- WHAT THIS TASK INVOLVES: Leaving out the images, please reproduce each line below exactly.

- PROVIDED MATERIAL:
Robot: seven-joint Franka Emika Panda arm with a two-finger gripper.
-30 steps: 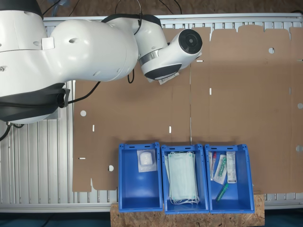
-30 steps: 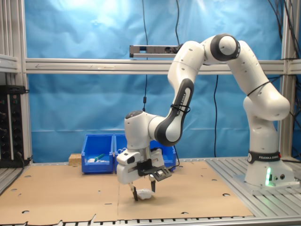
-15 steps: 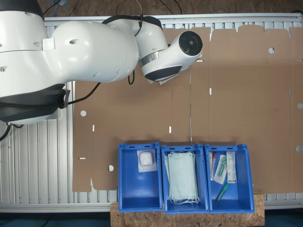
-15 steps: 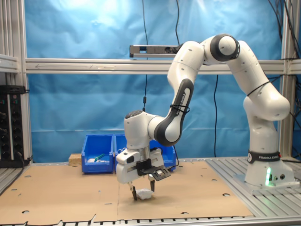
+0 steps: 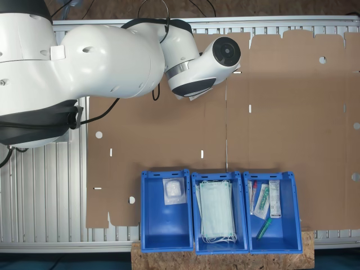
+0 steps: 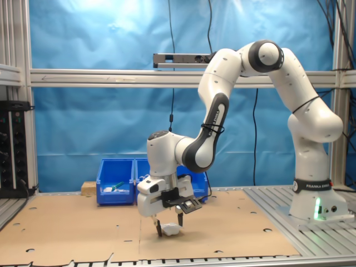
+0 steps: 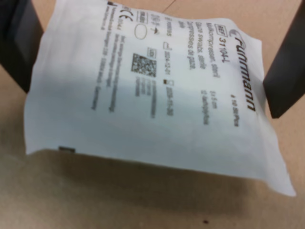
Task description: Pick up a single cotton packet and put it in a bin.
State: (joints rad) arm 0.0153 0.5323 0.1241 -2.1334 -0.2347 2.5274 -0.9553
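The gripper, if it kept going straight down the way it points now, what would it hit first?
Most likely the cotton packet already between the gripper fingers, then the cardboard sheet just beneath it. Whether the packet already rests on the cardboard is hard to judge.

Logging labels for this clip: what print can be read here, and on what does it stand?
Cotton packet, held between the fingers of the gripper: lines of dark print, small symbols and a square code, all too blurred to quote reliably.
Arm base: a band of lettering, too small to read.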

- TASK RESULT:
Robot: seven-joint Franka Emika Panda arm with a two-finger gripper.
-30 steps: 
-30 steps: 
-15 steps: 
-15 steps: 
+0 steps: 
+0 steps: 
+0 steps: 
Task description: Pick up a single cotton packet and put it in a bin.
State: (joints rad) arm 0.0153 0.5323 0.1241 -2.1334 -0.2347 2.5274 -0.9553
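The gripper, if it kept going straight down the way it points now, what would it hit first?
Most likely the cotton packet already between the gripper fingers, then the cardboard sheet just beneath it. Whether the packet already rests on the cardboard is hard to judge.

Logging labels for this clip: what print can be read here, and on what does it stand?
Cotton packet, held between the fingers of the gripper: lines of dark print, small symbols and a square code, all too blurred to quote reliably.
Arm base: a band of lettering, too small to read.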

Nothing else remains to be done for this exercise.